◆ YOUR ASSIGNMENT:
Reproduce the lines of the listing exactly, beginning at the top, until the line with "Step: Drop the" has been reproduced too.
------------
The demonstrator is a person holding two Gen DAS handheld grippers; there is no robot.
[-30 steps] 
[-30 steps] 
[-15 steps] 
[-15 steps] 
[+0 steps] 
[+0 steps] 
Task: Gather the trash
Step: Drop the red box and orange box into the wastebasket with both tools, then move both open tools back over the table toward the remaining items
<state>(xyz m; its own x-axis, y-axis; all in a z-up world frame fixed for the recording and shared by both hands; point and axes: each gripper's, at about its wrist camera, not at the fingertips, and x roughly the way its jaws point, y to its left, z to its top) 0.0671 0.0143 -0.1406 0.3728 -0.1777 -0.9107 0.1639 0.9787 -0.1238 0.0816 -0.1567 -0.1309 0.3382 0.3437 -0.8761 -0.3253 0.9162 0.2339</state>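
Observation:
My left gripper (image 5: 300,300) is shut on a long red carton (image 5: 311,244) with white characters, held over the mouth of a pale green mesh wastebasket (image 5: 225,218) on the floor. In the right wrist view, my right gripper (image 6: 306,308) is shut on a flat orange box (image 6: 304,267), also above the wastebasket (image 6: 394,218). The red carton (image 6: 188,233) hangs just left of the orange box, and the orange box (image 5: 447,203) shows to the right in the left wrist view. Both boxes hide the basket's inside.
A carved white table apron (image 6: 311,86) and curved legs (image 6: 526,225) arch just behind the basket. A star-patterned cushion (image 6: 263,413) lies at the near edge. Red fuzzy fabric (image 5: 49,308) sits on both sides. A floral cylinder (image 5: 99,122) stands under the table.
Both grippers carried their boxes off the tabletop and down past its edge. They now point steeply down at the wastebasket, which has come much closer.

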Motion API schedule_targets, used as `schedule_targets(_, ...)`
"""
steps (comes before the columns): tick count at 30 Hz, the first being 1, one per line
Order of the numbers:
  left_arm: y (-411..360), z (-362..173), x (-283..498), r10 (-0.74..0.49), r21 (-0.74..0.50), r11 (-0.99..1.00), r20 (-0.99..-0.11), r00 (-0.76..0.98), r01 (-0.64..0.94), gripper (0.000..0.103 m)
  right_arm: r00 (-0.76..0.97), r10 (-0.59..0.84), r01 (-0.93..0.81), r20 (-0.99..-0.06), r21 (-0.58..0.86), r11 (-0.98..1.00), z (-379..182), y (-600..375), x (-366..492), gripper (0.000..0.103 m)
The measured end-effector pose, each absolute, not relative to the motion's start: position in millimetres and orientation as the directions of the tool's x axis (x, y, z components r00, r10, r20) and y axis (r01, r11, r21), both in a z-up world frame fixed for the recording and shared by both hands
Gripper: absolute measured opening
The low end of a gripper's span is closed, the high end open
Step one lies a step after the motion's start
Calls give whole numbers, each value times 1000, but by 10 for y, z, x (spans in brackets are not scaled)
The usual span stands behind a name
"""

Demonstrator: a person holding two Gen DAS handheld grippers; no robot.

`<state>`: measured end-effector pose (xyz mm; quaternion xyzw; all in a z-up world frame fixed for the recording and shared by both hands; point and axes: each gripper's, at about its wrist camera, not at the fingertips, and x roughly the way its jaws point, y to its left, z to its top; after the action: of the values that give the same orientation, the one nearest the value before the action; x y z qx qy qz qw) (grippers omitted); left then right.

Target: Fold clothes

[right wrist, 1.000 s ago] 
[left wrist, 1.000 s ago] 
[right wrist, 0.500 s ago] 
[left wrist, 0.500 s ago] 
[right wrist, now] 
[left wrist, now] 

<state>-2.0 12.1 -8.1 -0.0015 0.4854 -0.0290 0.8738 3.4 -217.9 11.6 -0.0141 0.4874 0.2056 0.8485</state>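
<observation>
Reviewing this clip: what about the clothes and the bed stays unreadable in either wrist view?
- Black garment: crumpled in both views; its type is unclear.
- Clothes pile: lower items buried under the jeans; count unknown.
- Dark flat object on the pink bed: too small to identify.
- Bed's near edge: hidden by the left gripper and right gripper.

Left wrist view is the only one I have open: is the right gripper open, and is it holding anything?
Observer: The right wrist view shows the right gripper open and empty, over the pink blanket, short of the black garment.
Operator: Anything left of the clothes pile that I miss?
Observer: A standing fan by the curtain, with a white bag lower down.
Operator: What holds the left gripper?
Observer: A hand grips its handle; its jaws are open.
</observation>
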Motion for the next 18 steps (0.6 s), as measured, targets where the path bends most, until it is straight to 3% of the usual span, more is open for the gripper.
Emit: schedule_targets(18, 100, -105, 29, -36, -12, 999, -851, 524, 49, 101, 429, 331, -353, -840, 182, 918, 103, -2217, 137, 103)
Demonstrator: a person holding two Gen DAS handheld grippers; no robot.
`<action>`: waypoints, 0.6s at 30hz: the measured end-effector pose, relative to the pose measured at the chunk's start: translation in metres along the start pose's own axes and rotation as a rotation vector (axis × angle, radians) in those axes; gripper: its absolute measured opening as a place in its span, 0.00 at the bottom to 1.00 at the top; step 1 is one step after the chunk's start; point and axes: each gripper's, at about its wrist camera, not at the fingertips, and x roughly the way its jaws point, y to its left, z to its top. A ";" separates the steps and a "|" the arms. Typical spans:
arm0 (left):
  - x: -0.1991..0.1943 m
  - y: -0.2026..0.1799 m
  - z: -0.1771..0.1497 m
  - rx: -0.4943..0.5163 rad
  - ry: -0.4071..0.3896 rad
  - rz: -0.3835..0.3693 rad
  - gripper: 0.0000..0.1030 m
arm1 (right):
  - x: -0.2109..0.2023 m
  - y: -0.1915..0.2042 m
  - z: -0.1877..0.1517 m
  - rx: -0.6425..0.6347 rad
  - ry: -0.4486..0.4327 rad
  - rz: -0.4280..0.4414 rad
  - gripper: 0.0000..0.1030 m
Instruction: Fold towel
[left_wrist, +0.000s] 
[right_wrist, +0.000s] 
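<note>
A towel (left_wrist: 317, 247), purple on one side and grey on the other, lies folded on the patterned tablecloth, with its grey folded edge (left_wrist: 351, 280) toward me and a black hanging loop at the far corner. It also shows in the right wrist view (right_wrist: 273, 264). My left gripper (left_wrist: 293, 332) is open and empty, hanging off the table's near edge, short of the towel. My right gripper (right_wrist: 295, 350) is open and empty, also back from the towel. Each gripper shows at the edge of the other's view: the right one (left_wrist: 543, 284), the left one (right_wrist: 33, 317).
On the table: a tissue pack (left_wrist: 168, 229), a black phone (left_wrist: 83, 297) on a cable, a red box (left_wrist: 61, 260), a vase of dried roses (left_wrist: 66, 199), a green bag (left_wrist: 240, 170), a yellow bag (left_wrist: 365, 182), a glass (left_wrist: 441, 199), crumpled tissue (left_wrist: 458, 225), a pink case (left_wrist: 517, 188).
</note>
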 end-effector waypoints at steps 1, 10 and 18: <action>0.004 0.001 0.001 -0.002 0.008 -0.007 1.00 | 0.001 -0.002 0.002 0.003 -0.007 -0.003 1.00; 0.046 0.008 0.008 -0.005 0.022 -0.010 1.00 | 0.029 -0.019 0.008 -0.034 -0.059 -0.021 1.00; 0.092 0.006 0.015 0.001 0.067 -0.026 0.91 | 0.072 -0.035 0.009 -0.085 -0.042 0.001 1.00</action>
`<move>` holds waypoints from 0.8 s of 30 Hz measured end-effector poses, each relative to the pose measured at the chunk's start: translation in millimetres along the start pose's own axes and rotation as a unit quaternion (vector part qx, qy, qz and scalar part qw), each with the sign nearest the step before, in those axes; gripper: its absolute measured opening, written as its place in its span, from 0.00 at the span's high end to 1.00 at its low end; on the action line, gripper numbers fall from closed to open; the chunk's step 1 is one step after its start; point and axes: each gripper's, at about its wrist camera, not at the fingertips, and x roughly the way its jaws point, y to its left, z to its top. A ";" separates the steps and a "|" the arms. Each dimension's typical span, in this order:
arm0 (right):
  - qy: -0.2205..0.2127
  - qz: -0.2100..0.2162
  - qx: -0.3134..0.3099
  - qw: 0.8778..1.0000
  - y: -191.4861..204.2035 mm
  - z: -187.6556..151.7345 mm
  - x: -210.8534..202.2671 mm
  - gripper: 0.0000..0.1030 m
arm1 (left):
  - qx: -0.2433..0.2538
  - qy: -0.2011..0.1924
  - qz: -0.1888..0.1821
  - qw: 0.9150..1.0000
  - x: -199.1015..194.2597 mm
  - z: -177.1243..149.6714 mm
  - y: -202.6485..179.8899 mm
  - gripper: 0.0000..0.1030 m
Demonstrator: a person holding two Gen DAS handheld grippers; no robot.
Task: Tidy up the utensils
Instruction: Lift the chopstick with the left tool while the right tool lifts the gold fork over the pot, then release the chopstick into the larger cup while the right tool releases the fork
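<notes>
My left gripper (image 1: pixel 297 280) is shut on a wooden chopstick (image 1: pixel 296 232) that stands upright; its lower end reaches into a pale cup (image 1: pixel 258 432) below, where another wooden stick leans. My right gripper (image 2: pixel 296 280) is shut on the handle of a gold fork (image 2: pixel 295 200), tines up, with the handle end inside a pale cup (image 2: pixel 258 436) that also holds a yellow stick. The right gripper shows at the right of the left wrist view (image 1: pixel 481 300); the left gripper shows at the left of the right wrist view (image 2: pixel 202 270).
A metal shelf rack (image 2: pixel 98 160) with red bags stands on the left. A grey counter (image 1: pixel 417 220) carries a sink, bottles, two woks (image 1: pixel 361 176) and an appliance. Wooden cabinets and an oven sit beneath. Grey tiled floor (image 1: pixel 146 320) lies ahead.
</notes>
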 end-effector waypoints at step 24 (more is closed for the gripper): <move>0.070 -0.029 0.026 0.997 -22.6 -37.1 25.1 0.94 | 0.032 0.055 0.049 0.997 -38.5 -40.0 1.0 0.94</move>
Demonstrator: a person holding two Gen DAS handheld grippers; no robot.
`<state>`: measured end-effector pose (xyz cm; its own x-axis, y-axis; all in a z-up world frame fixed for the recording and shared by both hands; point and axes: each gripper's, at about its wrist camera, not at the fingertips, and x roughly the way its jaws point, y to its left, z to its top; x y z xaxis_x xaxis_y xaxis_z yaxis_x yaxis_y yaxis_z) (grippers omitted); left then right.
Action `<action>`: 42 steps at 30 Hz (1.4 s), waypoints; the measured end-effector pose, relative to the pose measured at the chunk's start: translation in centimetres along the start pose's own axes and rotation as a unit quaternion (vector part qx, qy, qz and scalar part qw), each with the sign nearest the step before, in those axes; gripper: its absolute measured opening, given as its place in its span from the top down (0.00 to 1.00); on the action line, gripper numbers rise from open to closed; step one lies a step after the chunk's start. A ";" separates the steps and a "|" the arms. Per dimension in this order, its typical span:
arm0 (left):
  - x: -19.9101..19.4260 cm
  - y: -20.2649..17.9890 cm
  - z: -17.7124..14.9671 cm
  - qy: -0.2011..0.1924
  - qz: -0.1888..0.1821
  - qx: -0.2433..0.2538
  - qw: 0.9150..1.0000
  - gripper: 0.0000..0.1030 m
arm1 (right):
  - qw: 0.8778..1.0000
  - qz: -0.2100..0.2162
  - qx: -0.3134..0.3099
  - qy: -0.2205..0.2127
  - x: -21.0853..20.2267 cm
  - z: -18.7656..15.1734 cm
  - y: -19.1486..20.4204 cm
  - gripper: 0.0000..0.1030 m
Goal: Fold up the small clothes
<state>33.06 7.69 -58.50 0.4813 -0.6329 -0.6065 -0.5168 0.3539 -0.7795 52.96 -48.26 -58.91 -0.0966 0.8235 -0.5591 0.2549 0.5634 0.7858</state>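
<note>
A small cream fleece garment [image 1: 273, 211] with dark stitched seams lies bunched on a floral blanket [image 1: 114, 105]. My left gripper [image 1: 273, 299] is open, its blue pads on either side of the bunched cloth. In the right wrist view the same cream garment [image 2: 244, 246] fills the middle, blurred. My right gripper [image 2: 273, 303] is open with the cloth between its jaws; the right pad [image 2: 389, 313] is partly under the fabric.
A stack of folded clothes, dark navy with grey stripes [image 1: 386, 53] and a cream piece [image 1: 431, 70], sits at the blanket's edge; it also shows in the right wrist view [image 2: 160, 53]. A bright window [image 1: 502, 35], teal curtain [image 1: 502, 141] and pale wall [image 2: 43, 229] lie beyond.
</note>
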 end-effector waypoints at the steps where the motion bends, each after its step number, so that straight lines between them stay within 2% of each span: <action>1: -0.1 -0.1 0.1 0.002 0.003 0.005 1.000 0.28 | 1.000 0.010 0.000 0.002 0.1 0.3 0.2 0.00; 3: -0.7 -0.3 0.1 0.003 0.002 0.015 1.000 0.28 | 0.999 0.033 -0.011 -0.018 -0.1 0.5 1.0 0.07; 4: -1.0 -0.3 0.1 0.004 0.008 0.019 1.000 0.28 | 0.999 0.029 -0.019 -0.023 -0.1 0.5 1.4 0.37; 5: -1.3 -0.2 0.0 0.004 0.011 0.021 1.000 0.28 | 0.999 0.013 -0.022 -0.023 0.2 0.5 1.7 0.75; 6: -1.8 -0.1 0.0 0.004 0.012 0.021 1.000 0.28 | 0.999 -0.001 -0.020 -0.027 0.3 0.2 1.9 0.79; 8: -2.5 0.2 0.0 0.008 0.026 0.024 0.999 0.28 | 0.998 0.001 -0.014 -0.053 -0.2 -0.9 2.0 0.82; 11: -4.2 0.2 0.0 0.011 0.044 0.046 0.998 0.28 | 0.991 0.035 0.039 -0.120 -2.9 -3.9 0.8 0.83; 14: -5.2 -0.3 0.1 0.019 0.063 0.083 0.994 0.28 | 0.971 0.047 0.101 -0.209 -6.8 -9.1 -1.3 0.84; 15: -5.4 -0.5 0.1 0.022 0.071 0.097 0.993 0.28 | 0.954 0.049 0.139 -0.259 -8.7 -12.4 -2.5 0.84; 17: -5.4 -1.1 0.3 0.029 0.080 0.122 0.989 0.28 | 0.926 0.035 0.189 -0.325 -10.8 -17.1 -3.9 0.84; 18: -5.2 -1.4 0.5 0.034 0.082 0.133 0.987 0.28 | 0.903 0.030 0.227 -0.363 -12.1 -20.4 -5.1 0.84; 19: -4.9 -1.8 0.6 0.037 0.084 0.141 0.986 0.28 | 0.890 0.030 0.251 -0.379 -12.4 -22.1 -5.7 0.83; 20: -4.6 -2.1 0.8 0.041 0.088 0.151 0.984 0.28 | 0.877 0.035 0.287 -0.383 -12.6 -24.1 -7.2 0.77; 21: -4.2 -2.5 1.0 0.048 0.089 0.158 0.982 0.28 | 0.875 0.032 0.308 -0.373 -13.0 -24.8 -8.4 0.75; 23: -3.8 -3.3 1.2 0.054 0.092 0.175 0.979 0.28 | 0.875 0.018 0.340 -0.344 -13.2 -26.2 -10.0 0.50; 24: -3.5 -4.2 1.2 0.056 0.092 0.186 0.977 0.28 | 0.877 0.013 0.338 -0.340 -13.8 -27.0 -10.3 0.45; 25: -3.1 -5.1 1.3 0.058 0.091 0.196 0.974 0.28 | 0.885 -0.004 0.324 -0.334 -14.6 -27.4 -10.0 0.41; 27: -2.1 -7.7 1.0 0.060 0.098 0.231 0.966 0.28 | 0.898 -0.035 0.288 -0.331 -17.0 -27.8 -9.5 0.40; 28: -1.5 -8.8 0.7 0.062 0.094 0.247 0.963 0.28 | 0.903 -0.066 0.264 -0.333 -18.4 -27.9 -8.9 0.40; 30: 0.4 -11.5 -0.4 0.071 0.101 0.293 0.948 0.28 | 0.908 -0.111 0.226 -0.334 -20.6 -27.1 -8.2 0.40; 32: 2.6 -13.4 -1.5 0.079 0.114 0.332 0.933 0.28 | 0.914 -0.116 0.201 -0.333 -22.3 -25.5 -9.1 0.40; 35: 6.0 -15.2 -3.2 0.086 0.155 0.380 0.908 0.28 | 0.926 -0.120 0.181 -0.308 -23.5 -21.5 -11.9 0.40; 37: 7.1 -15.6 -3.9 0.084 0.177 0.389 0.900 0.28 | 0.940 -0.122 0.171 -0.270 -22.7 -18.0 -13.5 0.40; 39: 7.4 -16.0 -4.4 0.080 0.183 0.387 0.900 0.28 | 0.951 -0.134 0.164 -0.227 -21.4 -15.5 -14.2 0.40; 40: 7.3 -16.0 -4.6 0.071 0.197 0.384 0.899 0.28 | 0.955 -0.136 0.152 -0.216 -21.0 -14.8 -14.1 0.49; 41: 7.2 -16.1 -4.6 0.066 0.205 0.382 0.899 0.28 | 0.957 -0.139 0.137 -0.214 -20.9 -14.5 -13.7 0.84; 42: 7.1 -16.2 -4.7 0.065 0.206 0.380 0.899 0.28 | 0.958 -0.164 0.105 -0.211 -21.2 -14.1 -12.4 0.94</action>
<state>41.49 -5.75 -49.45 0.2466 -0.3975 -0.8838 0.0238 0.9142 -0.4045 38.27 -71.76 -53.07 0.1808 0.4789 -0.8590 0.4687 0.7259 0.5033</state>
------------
◆ WRITTEN RESPONSE:
The demonstrator is a person holding two Gen DAS handheld grippers; there is no robot.
[-30 steps] 
[-30 steps] 
[-15 steps] 
[-15 steps] 
[+0 steps] 
[+0 steps] 
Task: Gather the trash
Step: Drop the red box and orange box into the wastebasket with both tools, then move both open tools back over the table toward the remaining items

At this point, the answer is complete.